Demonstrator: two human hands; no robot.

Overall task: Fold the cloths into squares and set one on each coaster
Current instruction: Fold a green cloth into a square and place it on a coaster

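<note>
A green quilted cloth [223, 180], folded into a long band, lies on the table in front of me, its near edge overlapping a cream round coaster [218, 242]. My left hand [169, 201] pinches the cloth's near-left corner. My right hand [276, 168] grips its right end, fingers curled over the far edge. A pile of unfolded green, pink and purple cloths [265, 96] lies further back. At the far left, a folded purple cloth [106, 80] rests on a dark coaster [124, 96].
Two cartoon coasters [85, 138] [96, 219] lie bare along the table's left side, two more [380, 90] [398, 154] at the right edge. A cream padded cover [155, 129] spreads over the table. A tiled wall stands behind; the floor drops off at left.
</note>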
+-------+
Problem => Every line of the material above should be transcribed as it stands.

Task result =>
Demonstrator: two human hands; no robot.

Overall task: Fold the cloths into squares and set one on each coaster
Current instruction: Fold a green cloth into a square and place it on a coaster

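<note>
A green quilted cloth [223, 180], folded into a long band, lies on the table in front of me, its near edge overlapping a cream round coaster [218, 242]. My left hand [169, 201] pinches the cloth's near-left corner. My right hand [276, 168] grips its right end, fingers curled over the far edge. A pile of unfolded green, pink and purple cloths [265, 96] lies further back. At the far left, a folded purple cloth [106, 80] rests on a dark coaster [124, 96].
Two cartoon coasters [85, 138] [96, 219] lie bare along the table's left side, two more [380, 90] [398, 154] at the right edge. A cream padded cover [155, 129] spreads over the table. A tiled wall stands behind; the floor drops off at left.
</note>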

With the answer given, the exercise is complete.